What plea bargaining can she do which can appease those eternally aggrieved by the sins of the land reform?

We ask these questions deliberately. Dr Mujuru was brought up by Zanu-PF from the time of the liberation war. She was a minister in various portfolios up to the time she was appointed Vice President in 2004.

In that very senior position, she was President Mugabe’s number two for 10 years. In those 34 years at the top of the governing party and its government, we have no record of her criticising the “unjust system”.

Instead, even after her expulsion, sorry her “resignation” in December 2014, she told the nation she was Zanu-PF, she had never known any other home but Zanu-PF, President Mugabe was her father and she would never challenge him for power.

Most people believed her. So she can’t convince anyone that the “unjust system” evolved in the short period she has been out of Zanu-PF.

Her avowals are on record. Also on record is her displeasure with the media for highlighting corruption in “the system” when she felt her allies were being targeted.

One thing Dr Mujuru complained of when she was under fire from colleagues in the party was that there were people who wanted to destroy Zanu-PF from within.

She never declared then, as she claims now, that she was among those who wanted a democratic and constitutional reform of the party from within. She was happy.

Now it turns out, she wants to join hands with those who have always fought Zanu-PF from without, those trying to convince Africans that democracy and human rights are incompatible with the economic empowerment of blacks through land reform.

Yet she is not entirely to blame. She is a product of Zanu-PF’s failure to resolve its internal dynamics with sensitivity in the absence of a strong external existential threat.

The collapse of the MDC exposed this.

Mujuru is caught between a rock and a hard place. She has tried to explain all this of late, asserting that she was betrayed or let down.

By her own professions, she is Zanu-PF and she loves it. Her dilemma leading to the formation of her Zimbabwe People First was how to fight those in Zanu-PF she believes did her an injustice, without getting into a personal confrontation with President Mugabe.

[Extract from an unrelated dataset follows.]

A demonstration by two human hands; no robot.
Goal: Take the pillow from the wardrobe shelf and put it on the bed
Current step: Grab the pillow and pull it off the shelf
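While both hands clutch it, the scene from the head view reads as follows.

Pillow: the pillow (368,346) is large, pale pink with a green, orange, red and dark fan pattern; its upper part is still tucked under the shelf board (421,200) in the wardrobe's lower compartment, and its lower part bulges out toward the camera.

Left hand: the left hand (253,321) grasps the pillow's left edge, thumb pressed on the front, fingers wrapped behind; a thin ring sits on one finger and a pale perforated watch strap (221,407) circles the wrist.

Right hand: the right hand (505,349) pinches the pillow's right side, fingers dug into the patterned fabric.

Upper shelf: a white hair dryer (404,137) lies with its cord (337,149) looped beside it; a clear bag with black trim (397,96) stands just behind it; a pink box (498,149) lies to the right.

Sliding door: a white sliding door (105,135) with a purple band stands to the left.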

Unfortunately, in forming her party as part of an army to fight her enemies, she finds herself in the camp of those who have always sought to destroy Zanu-PF along with its leader, the regime change brigade in whose private eyes she is as guilty as everything Zanu-PF.

For her liberation war record, they have a huge catch, but for different ends.

She has a huge image and credibility war ahead to fight without herself betraying the driving force behind the liberation struggle.